──────── DATA EXTRACT ────────

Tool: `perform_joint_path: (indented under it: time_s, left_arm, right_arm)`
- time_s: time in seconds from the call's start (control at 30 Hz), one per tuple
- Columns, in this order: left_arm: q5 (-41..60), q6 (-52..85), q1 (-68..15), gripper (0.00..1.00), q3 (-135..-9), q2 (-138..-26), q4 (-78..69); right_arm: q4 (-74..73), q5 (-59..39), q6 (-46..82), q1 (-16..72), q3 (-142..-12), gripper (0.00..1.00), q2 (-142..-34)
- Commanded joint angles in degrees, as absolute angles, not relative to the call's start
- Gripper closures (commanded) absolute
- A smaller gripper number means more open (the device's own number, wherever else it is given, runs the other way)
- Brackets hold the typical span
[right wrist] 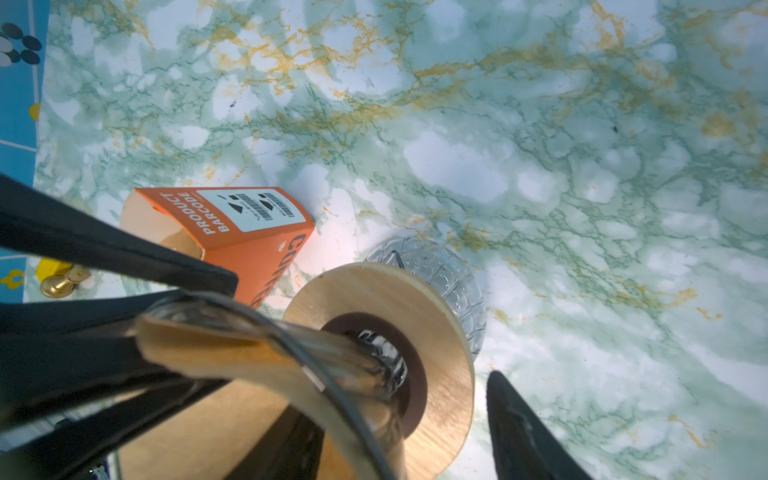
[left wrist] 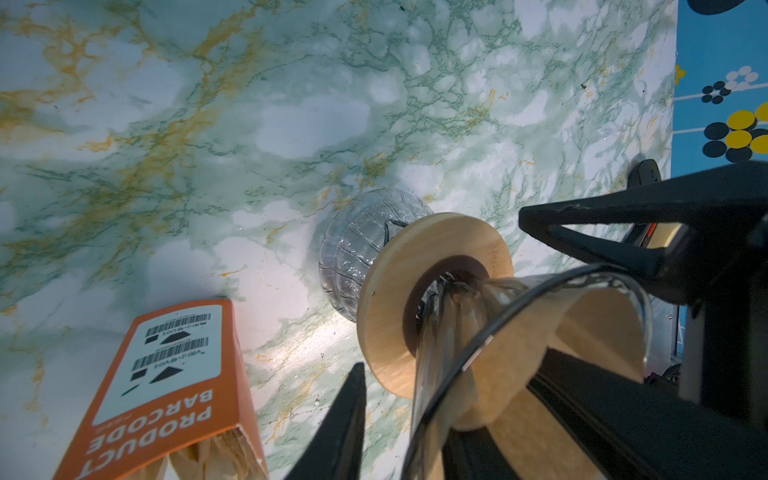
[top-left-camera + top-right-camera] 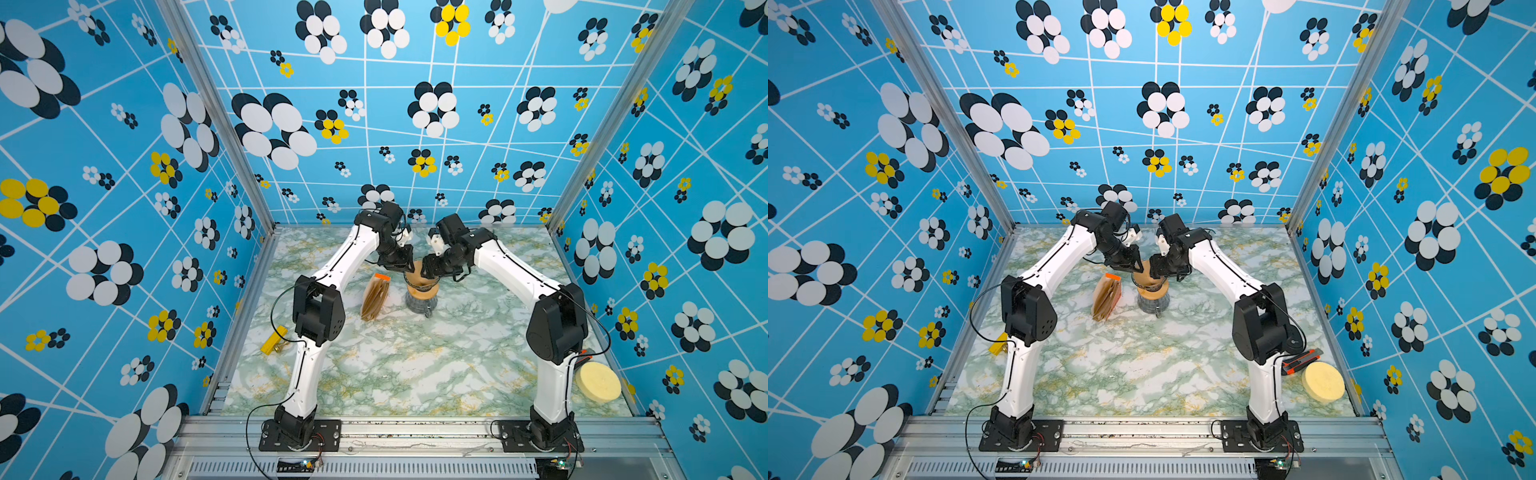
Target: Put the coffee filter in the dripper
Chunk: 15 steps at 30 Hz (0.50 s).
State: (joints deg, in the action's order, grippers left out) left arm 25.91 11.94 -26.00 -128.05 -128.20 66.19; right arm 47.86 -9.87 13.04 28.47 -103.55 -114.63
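**A:** That table (image 3: 415, 374) is white and green marble with gold veins, right?

**B:** Yep. The walls (image 3: 124, 166) are bright blue with white lines, plus flowers made of black, white and yellow dots.

**A:** The filter (image 2: 598, 320) is tan and the dripper (image 2: 440, 340) is clear with swirly ribs. The ring (image 2: 453, 237) is pale wood, dark brown round the hole.

**B:** The packet (image 2: 166, 374) has an orange tag with a white barcode label and black print. The arms (image 3: 345, 253) are white with black joints, and the disc (image 3: 598, 380) is pale yellow.
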Motion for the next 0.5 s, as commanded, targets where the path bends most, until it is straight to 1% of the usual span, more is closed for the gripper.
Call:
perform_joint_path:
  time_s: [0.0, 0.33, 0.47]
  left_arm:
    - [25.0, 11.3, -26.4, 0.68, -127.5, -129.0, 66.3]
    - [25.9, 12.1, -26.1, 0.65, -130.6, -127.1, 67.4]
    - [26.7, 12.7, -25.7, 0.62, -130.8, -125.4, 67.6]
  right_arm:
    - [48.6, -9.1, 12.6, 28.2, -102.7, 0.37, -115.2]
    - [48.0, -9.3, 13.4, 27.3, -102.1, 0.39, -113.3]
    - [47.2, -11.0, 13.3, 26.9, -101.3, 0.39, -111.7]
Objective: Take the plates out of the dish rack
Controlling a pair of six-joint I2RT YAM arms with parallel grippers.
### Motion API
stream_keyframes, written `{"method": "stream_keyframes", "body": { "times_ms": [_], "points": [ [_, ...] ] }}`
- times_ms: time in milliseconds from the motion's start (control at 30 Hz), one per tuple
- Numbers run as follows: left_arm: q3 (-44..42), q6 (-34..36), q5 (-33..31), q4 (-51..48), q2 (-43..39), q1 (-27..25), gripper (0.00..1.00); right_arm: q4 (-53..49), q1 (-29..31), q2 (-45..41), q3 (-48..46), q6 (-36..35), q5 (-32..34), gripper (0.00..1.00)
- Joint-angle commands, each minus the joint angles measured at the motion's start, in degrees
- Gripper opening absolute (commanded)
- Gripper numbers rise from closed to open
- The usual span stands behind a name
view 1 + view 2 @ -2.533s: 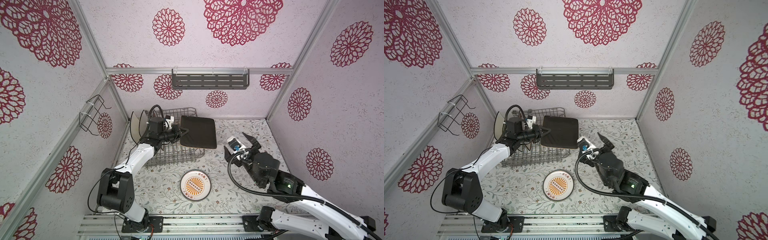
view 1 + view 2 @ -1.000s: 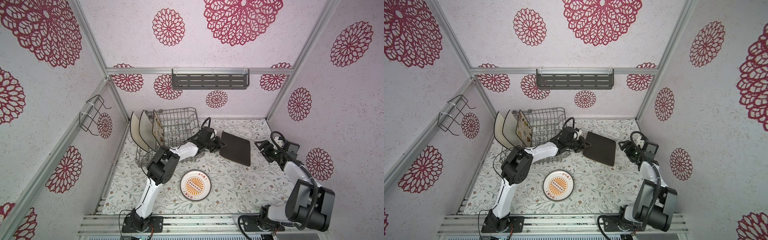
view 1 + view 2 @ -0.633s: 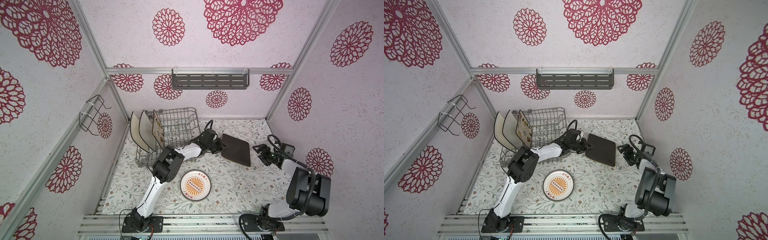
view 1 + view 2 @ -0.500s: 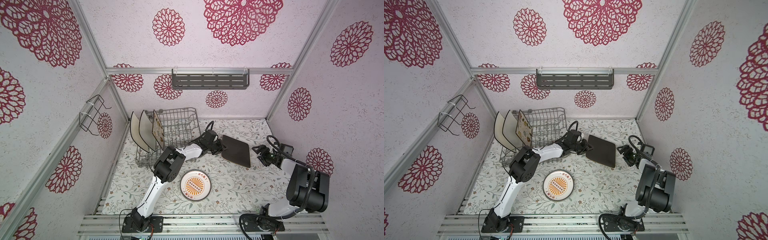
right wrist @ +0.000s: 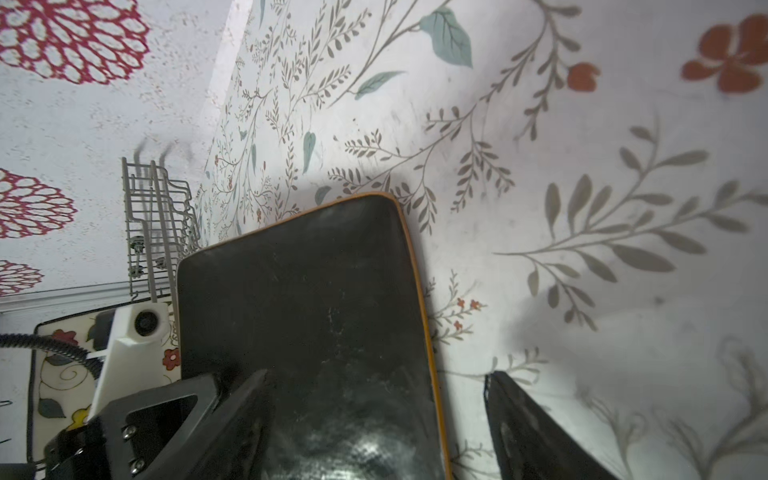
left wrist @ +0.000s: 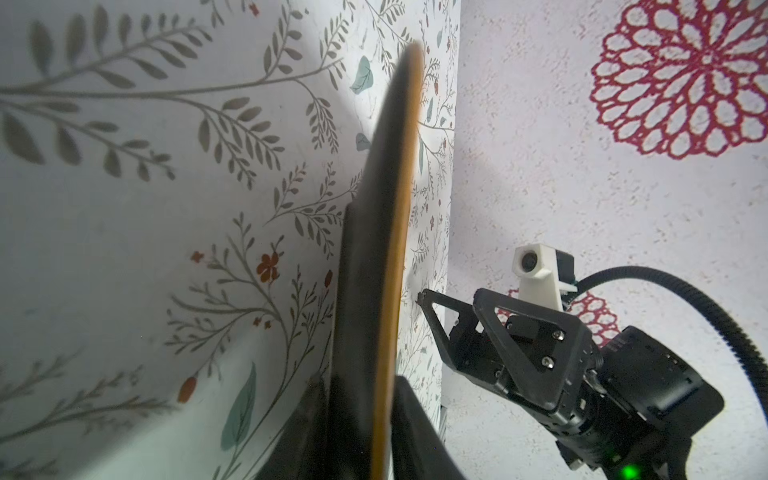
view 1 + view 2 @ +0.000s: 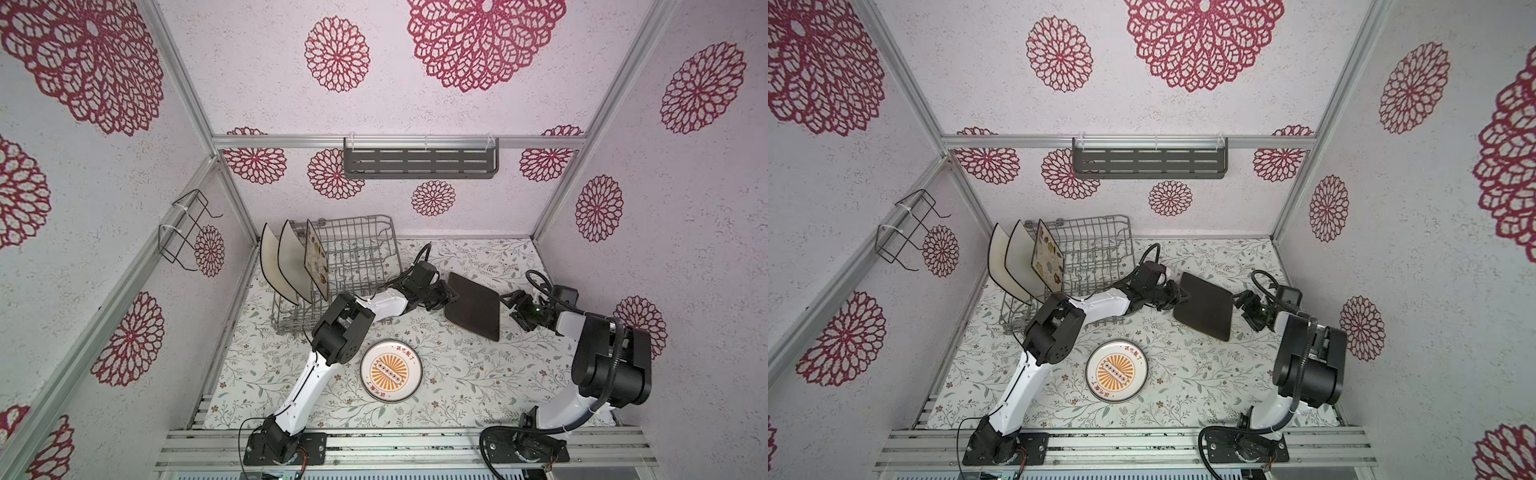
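Though dark brown plate (image 7: 473,307) blocks view | left fingers (image 6: 415,440) flank it, grip unclear | right fingers (image 5: 536,440) spread, empty

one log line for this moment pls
dark brown plate: out of dish rack, between both tools | left tool: astride one edge, grip unclear | right tool: open, at opposite edge | dish rack: three plates inside

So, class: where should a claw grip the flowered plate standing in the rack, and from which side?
Probably its top rim, from above: the flowered plate stands on edge in the dish rack, with a white plate close beside it.
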Motion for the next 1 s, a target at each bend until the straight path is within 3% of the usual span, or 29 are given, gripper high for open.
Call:
{"method": "stream_keyframes", "body": {
  "times_ms": [0,600,967],
  "points": [
    [1.75,1.51,-0.13,0.13,-1.05,-1.20,0.30,-2.29,1.49,0.84,3.12,-3.86,2.76,0.82],
    [1.95,5.91,-3.40,-8.91,-1.17,-2.53,0.38,-7.15,6.04,5.78,7.17,-8.49,9.13,0.80],
    [3.19,9.69,-6.15,-16.22,-0.64,-3.18,0.42,-8.40,7.74,7.72,8.74,-9.92,9.58,0.75]
  ]
}}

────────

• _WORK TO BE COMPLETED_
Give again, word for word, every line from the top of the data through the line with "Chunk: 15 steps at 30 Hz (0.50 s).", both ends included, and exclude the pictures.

• _SOLUTION TO THE PROBLEM_
Tool: `perform_joint_path: (indented under it: time_s, left_arm, right_arm)`
- time_s: time in seconds from the call's start (control at 30 Hz), one per tuple
- Columns, in this order: left_arm: q5 (-41..60), q6 (-52..85), q1 (-68..15), gripper (0.00..1.00), q3 (-135..-9), q2 (-138..-26), q4 (-78..69); right_arm: q4 (-74..73), q5 (-59..39), q6 (-46..82), q1 (-16..72), q3 (-142..-12), gripper (0.00..1.00), q2 (-142..-34)
- Commanded joint angles in degrees, as absolute angles, not relative to the call's start
- Gripper closures (commanded) absolute
- A smaller gripper number means more open (the device's own number, wherever else it is given, runs the other way)
- Brackets hold the typical span
[right wrist] 
[left wrist] 
[top-left-camera + top-right-camera] 
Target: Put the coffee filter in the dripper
Chunk: 15 steps at 30 Hz (0.50 s).

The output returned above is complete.